Model Performance Comparison
Model | R² Score |
---|---|
Linear Regression | 0.10 |
Polynomial Linear Regression | -0.45 |
Decision Tree Regression | 0.88 |
Random Forest Regression | 0.91 |
AdaBoost Regression | 0.88 |
XGBoost Regression | 0.89 |
Support Vector Regression (SVR) | -0.03 |
Insights:
- Random Forest Regression outperforms all other models with an R² score of 0.91, indicating it explains 91% of the variance in car prices.
- Polynomial Linear Regression performed the worst, even worse than the baseline model, suggesting overfitting or inappropriate feature transformation.

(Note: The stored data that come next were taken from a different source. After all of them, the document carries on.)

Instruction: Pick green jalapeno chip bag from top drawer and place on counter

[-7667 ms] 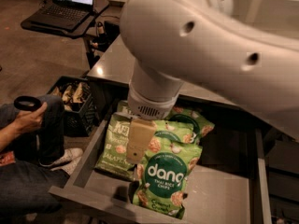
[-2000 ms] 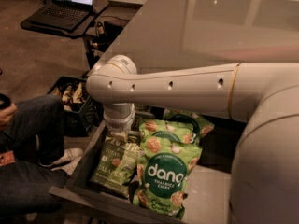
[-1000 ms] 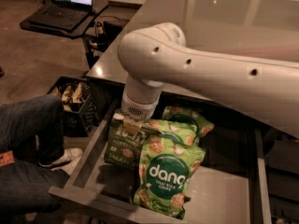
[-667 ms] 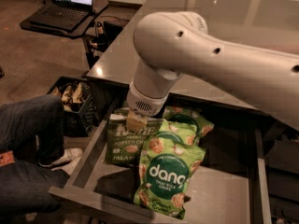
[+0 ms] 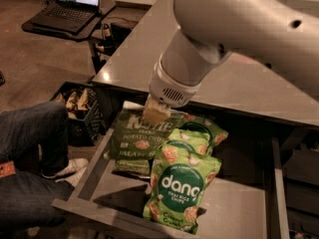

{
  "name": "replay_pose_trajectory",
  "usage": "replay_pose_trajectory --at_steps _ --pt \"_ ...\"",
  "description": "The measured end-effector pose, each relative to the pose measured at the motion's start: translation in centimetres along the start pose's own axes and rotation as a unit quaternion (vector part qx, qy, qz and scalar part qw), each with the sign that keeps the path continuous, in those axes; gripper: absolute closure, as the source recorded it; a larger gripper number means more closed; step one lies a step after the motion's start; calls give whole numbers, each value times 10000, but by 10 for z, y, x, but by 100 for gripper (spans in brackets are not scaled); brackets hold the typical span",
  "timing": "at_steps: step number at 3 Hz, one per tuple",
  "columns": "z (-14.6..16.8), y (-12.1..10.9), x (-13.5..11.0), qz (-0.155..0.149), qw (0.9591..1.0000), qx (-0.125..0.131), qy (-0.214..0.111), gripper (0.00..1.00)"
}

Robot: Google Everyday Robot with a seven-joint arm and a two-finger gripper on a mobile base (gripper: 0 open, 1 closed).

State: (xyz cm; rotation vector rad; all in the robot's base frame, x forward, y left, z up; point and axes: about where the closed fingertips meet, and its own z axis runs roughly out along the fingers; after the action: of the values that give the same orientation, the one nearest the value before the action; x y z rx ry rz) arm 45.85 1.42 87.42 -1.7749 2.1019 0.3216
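Note:
The green jalapeno chip bag (image 5: 138,137) hangs upright by its top edge over the left part of the open top drawer (image 5: 92,176), its lower end near the drawer floor. My gripper (image 5: 155,112) sits below the big white wrist and is shut on the bag's top edge, just in front of the counter's edge. The counter (image 5: 234,86) stretches behind and above the drawer. Two brighter green "dang" bags lie in the drawer to the right, one in front (image 5: 181,189) and one behind (image 5: 202,131).
A black slatted crate (image 5: 79,106) with items stands on the floor left of the drawer. A person's jeans-clad legs (image 5: 30,153) and white shoe are at the lower left. A small black table with a laptop (image 5: 72,6) stands at the back left.
The arm has swung up and to the right. The jalapeno bag has risen with the gripper from lying in the drawer's left side to hanging higher, near the counter edge.

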Motion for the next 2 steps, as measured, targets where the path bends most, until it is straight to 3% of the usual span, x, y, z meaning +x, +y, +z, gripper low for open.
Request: replay_pose_trajectory --at_steps 2 --pt "-51 -25 2 28 9994 344 -25 100"
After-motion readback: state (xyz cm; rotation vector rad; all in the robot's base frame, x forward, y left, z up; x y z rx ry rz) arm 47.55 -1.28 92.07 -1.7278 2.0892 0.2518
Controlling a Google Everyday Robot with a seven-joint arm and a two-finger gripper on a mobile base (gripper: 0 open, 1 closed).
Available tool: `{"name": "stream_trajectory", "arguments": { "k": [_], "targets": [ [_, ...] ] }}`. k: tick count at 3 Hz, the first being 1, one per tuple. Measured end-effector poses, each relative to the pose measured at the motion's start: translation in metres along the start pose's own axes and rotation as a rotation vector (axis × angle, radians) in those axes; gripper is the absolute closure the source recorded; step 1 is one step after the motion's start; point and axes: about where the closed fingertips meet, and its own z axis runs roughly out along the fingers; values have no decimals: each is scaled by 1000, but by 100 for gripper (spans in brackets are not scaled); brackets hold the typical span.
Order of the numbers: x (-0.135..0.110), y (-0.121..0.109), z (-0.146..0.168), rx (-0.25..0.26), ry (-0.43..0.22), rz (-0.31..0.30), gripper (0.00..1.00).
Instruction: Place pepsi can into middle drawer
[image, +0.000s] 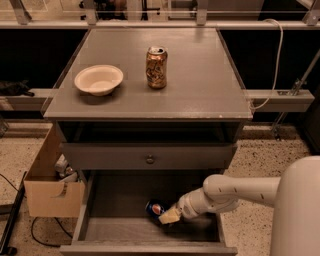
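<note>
The pepsi can (154, 208), blue with its round logo showing, is tilted low inside the open middle drawer (125, 231), just above the pale floor near its middle. My gripper (169, 215) reaches in from the right on a white arm and is shut on the can's right end. The can's far side is hidden by the gripper.
A closed drawer front with a round knob (149, 159) is directly above the open drawer. On the cabinet top stand a gold-brown can (156, 67) and a white bowl (98, 79). A cardboard box (52, 187) sits on the floor at the left.
</note>
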Motion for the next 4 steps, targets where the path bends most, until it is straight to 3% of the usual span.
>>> {"name": "stream_trajectory", "arguments": {
  "k": [1,2,4],
  "targets": [
    [0,0,0,0,0,0,81],
    [0,0,0,0,0,0,50],
    [0,0,0,0,0,0,4]
  ]
}}
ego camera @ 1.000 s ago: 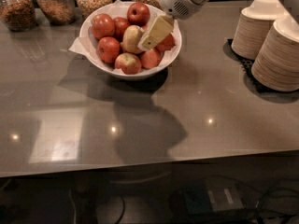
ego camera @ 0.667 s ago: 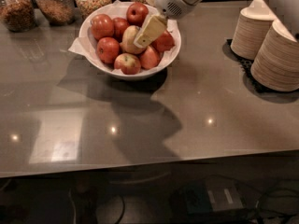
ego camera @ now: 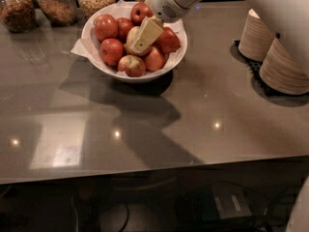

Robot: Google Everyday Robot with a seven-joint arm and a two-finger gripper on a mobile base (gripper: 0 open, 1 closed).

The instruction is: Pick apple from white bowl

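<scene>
The white bowl (ego camera: 176,61) stands at the back of the table, lined with white paper whose corner (ego camera: 80,47) sticks out on the left. It holds several red apples (ego camera: 111,50) and one pale yellow-green apple (ego camera: 131,34) in the middle. My gripper (ego camera: 144,36) reaches down from the upper right into the bowl. Its cream tip lies over the right side of the pale apple, hiding part of it. A red apple (ego camera: 168,40) lies just right of the gripper.
Three glass jars of grains (ego camera: 57,4) stand behind the bowl at the back left. Two stacks of beige disposable bowls (ego camera: 285,66) sit on a black mat at the right. My arm (ego camera: 280,8) crosses the upper right. The table's front edge (ego camera: 145,173) runs below.
My gripper has moved a little to the left and lower in the bowl, from over the right-hand apples onto the pale apple. The apples have not moved.
</scene>
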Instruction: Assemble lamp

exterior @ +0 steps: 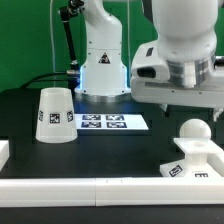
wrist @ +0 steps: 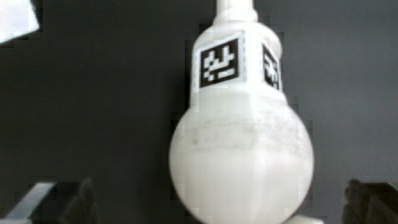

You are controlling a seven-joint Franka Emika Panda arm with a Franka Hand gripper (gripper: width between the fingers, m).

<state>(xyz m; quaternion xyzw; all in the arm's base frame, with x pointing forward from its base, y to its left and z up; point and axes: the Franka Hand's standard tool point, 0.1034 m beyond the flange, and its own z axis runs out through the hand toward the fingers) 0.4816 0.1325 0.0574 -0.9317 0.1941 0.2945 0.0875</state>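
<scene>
The arm hangs over the right side of the dark surface (exterior: 20,105), directly above the bulb (exterior: 193,131). The fingers (wrist: 50,200) are spread wide, one on each side of the bulb's round head, touching nothing and holding nothing. From the wrist view, a square tag sits on the bulb's narrow neck. The square base (exterior: 188,168) lies just in front of the bulb, at the near right by the white rail (exterior: 90,190). I cannot tell if they touch. The shade (exterior: 54,115) stands wide end down, well apart on the left. The marker board (exterior: 113,122) lies flat between them.
</scene>
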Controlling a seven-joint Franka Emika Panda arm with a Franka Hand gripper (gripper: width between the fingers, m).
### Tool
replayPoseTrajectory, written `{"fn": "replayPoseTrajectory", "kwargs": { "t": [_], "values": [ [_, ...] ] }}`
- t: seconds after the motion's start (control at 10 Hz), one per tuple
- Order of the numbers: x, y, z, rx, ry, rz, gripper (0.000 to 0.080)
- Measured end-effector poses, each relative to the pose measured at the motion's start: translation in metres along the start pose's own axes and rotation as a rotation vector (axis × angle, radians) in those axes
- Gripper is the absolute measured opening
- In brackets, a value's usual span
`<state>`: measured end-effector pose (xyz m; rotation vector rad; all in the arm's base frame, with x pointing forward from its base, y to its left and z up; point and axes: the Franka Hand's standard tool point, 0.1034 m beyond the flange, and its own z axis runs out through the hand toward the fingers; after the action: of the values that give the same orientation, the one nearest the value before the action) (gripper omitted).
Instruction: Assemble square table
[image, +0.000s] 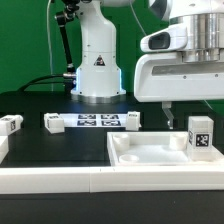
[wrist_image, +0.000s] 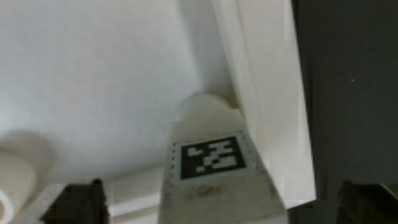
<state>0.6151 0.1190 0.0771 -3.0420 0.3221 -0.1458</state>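
The square table's white slab (image: 150, 152) lies at the front on the exterior view's right, recessed face up. One white tagged leg (image: 200, 135) stands upright in its corner on the exterior view's right. My gripper (image: 183, 118) hangs just above that leg. In the wrist view the leg (wrist_image: 214, 150) stands between my dark fingertips (wrist_image: 75, 203), with a gap on each side. The gripper (wrist_image: 219, 205) is open and empty. The slab's face (wrist_image: 107, 80) and raised rim (wrist_image: 267, 80) show around the leg.
Three loose tagged legs (image: 10, 125) (image: 53, 122) (image: 132, 119) lie on the black table. The marker board (image: 92, 121) lies between two of them. The robot base (image: 97, 70) stands behind. A long white border wall (image: 90, 182) runs along the front.
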Motion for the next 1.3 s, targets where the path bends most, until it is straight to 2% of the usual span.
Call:
{"fn": "replayPoseTrajectory", "kwargs": {
  "t": [0.3,0.4,0.5,0.6,0.7,0.9,1.3],
  "values": [
    [0.0004,0.0012,0.0000,-0.001,0.000,-0.180,0.0649],
    [0.0005,0.0017,0.0000,-0.001,0.000,-0.191,0.0521],
    [0.0005,0.0017,0.0001,-0.001,0.000,-0.187,0.0521],
    [0.0004,0.0016,0.0001,0.000,0.000,-0.178,0.0378],
    [0.0004,0.0017,0.0001,0.000,0.000,-0.166,0.0288],
    [0.0004,0.0016,0.0001,0.000,0.000,-0.126,0.0288],
    [0.0003,0.0010,0.0001,0.003,0.000,0.178,0.0288]
  ]
}}
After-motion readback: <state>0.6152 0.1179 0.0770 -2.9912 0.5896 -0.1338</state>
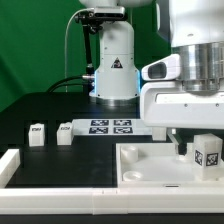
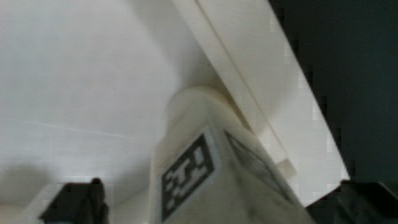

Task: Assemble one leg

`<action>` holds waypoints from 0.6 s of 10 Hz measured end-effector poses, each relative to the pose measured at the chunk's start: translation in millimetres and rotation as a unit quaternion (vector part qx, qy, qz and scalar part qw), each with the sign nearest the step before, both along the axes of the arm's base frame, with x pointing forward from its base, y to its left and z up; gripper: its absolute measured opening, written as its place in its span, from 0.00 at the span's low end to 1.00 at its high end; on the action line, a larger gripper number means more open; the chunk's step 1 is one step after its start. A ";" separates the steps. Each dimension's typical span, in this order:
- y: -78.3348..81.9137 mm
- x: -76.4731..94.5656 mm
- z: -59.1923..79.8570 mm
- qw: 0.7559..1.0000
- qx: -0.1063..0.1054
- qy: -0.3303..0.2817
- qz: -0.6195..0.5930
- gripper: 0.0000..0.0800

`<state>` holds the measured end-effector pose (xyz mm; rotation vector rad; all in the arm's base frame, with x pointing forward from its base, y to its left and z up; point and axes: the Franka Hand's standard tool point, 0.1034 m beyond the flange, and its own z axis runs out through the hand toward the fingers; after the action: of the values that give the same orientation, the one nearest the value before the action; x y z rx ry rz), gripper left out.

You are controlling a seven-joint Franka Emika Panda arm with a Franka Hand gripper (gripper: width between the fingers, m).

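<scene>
One leg [image 1: 207, 153], a stubby white block with a black-and-white tag, stands upright at the near corner of the large white panel [image 1: 150, 165] on the exterior view's right. My gripper [image 1: 196, 140] hangs straight over it, with one dark finger [image 1: 181, 144] showing beside the leg. In the wrist view the leg [image 2: 214, 165] rises between my gripper's [image 2: 222, 208] two dark fingertips [image 2: 80, 203], with a strip of panel [image 2: 89, 90] showing on each side, so the jaws stand open around it. Two more legs [image 1: 37, 133] [image 1: 65, 131] stand on the black table at the left.
The marker board [image 1: 110, 126] lies in the middle behind the panel. The arm's white base [image 1: 115, 70] stands at the back. A long white rail [image 1: 60, 190] runs along the front, with its end turned up at the left [image 1: 8, 165].
</scene>
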<state>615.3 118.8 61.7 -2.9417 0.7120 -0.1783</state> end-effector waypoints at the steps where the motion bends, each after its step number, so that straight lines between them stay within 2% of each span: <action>1: -0.5 0.1 0.0 0.998 -0.014 -0.005 0.066 0.81; 3: -1.1 0.1 -0.2 0.988 -0.031 -0.012 0.149 0.81; 4: -2.9 0.6 -0.1 0.966 -0.051 -0.018 0.252 0.81; 6: -3.7 1.2 0.2 0.957 -0.056 -0.021 0.283 0.81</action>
<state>616.5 115.1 61.9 -3.0890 -0.1671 -0.2303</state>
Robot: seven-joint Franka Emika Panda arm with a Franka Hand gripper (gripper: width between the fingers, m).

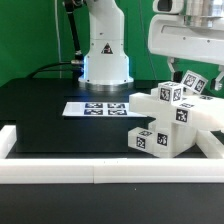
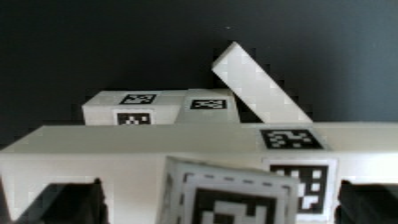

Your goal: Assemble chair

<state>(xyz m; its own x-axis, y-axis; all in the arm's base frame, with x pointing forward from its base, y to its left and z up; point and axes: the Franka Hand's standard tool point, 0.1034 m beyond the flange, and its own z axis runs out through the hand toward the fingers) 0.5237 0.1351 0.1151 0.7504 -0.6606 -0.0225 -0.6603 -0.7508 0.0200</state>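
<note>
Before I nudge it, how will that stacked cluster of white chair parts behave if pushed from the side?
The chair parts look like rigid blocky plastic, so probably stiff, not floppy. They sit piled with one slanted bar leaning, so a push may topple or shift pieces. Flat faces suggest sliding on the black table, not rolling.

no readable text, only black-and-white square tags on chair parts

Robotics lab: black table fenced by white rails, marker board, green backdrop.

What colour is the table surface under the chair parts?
Black table; the exterior view shows it best.
</note>
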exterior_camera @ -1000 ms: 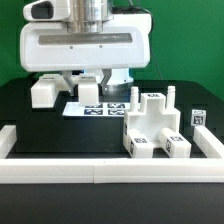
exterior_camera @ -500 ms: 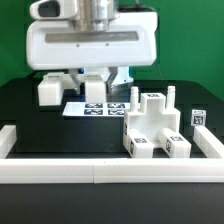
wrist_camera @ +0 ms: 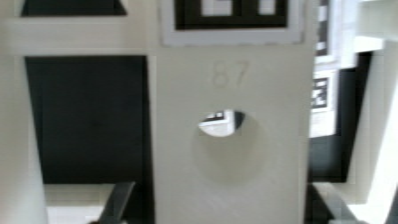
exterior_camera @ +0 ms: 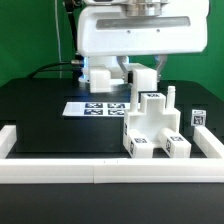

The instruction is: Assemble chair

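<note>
My gripper hangs above the back of the table, at the exterior view's right of centre, shut on a white chair piece. The piece's ends stick out on both sides below the hand. In the wrist view that piece fills the frame between my dark fingers. It is a flat bar with a round hole and a square tag at its far end. The partly built chair, a blocky white body with upright posts and tags, stands in front of and below the gripper.
The marker board lies flat on the black table behind the chair. A long low white border rail runs along the front and up both sides. A small tagged white post stands at the far right.
My gripper has moved from the exterior view's left toward its right and risen a little, carrying the white piece with it. It now hangs behind the partly built chair.
</note>
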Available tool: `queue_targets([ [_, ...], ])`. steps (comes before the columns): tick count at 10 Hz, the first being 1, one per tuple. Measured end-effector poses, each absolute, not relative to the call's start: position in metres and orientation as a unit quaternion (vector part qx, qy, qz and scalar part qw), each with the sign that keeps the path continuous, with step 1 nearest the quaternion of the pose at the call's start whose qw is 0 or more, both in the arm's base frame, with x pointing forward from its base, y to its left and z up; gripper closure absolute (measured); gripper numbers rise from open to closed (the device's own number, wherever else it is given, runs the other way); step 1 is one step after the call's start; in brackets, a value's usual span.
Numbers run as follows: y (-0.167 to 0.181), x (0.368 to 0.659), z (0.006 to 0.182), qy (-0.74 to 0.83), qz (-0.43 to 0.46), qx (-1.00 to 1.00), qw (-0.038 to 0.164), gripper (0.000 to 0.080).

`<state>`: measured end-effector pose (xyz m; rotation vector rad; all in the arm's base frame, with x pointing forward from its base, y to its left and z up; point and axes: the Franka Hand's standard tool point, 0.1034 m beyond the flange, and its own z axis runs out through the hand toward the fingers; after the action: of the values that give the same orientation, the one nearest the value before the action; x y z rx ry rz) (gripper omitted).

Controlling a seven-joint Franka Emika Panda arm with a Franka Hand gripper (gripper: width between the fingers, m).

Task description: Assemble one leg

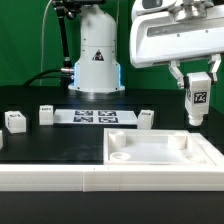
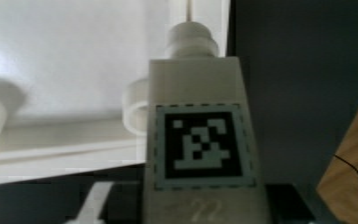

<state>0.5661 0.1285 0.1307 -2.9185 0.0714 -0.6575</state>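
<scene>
1. Clamped one leg [image 1: 198,100] in the end effector [image 1: 197,80], fingers clenched on its sides, held upright, tag facing the exterior camera.
2. Hung it off the bench [image 1: 60,145], above the rear rim of the large white panel [image 1: 150,155], toward the exterior view's right.
3. Showed that leg [image 2: 197,130] in wrist view too: tagged face toward camera, round peg [image 2: 190,40] at the end away from the end effector.
4. Showed panel [image 2: 51,90] beside the leg in wrist view, raised rim and rounded sockets visible; could not tell whether peg touched it.
5. Counted three more small white tagged blocks lying on bench: far-left block [image 1: 14,121] and second block [image 1: 45,114] near it at exterior view's left, third block [image 1: 146,118] just behind panel's rear rim.
6. Spotted marker board [image 1: 95,116] flat on bench in front of robot base [image 1: 95,60], between second block and third block.
7. Noted bulky white arm housing [image 1: 170,35] directly above end effector, bench surface black.
</scene>
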Motion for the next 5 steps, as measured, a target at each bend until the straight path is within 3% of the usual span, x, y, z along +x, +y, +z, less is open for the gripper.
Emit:
queue_targets([
  [2,0.1304,0.5626,0.1261,0.022,-0.267,-0.961,0.073,0.0506],
  [5,0.1297,0.5629,0.1243,0.020,-0.264,-0.962,0.072,0.0506],
])
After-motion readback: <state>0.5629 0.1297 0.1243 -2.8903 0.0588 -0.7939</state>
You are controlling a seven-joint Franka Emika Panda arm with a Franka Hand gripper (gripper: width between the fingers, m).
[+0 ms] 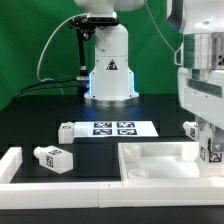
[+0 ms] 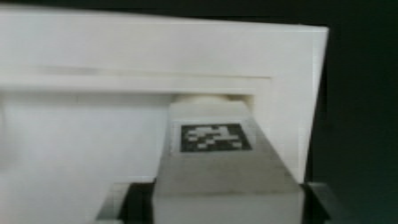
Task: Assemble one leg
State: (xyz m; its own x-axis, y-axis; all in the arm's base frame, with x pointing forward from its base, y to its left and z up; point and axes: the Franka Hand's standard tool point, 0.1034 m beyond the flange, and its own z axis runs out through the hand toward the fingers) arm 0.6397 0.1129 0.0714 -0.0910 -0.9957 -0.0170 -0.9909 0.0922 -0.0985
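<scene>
My gripper (image 1: 207, 140) is at the exterior view's right, shut on a white leg (image 1: 212, 151) with a square tag. It holds the leg upright over the right edge of the wide flat white panel (image 1: 160, 160). In the wrist view the leg (image 2: 215, 137) runs out from between the dark fingers (image 2: 148, 200), its far end lying over the panel (image 2: 107, 120); I cannot tell whether they touch. Other legs lie on the black table: one (image 1: 65, 131) by the marker board's left end, one (image 1: 52, 157) at the front left, one (image 1: 190, 128) behind the gripper.
The marker board (image 1: 112, 128) lies in the middle of the table. The robot base (image 1: 108, 75) stands behind it. A white wall (image 1: 12, 165) runs along the front left and front edge. A green backdrop closes the rear.
</scene>
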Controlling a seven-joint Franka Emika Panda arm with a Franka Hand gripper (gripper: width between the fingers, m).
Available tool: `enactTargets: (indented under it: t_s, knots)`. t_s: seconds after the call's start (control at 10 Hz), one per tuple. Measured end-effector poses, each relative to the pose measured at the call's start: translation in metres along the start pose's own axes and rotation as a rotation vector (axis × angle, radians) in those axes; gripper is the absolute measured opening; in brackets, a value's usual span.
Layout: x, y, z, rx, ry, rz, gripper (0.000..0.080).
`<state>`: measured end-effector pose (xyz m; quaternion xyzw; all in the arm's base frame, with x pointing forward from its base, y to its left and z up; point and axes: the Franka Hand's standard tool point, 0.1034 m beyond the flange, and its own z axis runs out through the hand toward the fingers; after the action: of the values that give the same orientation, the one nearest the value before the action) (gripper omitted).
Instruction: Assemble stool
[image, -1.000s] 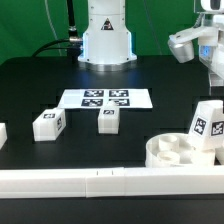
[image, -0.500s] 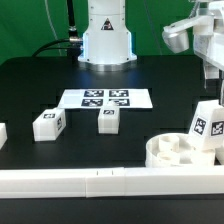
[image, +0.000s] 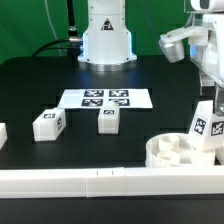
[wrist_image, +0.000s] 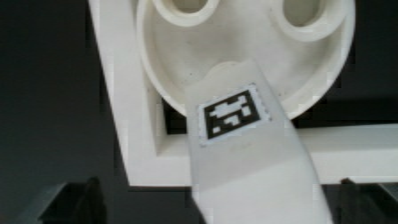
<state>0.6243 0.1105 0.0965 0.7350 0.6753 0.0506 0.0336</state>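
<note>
The round white seat (image: 172, 152) lies at the front on the exterior view's right, its sockets facing up. One tagged leg (image: 205, 125) stands tilted in the seat. In the wrist view the seat (wrist_image: 169, 70) fills the upper part, and the leg (wrist_image: 240, 130) runs down from it. My gripper (image: 210, 75) hangs above this leg, open and not touching it. In the wrist view the gripper (wrist_image: 217, 200) has one dark finger on each side of the leg, with a gap at each. Two more legs (image: 47, 123) (image: 109, 119) lie on the black table.
The marker board (image: 105, 98) lies flat at mid table. A long white rail (image: 90, 181) runs along the front edge, and the seat rests against it (wrist_image: 121, 120). The robot base (image: 106, 40) stands at the back. A white piece (image: 2, 133) shows at the left edge.
The gripper has shifted toward the exterior view's left, coming over the standing leg. Its jaws stayed open. The parts on the table have not moved.
</note>
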Motion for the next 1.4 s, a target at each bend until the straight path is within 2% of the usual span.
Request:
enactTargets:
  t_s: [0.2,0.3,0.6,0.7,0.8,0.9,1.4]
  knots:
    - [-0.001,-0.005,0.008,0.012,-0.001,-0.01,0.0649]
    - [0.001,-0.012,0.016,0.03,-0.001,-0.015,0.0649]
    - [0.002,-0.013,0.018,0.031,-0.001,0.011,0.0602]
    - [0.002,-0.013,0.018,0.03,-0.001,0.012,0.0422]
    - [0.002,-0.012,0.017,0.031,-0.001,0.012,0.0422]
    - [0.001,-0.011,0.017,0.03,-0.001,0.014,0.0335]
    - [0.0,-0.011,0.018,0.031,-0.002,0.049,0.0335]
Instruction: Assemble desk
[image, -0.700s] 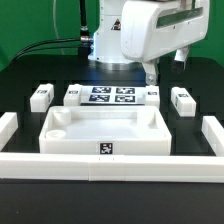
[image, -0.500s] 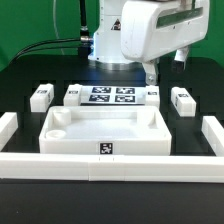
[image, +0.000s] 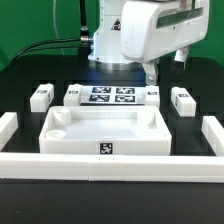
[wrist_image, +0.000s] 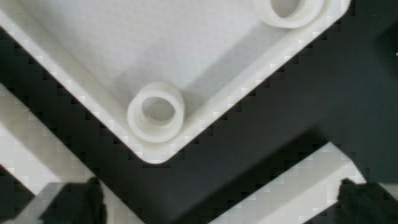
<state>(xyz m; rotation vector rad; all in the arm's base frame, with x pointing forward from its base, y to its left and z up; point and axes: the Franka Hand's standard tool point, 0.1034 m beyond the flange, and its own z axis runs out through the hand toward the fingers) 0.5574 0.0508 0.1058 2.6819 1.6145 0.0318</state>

- Support Vector Regression (SVR) struggled with this dataset, possibly due to the high dimensionality post-encoding.
Conclusion
Predictive modeling for car price prediction underscores the significance of selecting the right algorithm and thorough data preprocessing. In our exploration:
- Decision Tree and Random Forest models demonstrated exceptional performance, with Random Forest slightly edging out others.
- Ensemble methods like AdaBoost and XGBoost also showcased strong results, highlighting their efficacy in handling complex datasets.
- Linear models, especially when extended to polynomial features, may not always yield better performance and can sometimes degrade model efficacy.
- Support Vector Regression (SVR) may not be the best fit for datasets with high dimensionality or where non-linear patterns are less pronounced.
Key Takeaways:
- Data Preprocessing: Handling missing values and encoding categorical variables are crucial steps that significantly influence model performance.
- Feature Scaling: Ensures that all features contribute equally, improving the efficiency of gradient-based algorithms.
- Model Selection: Ensemble methods like Random Forests and XGBoost often provide superior performance in regression tasks.
- Model Evaluation: R² score is a valuable metric for assessing how well predictions approximate the actual outcomes.
Embarking on car price prediction using advanced regression models not only enhances predictive accuracy but also equips stakeholders with actionable insights into market dynamics. As the field of machine learning continues to evolve, staying abreast of the latest algorithms and techniques remains essential for data enthusiasts and professionals alike.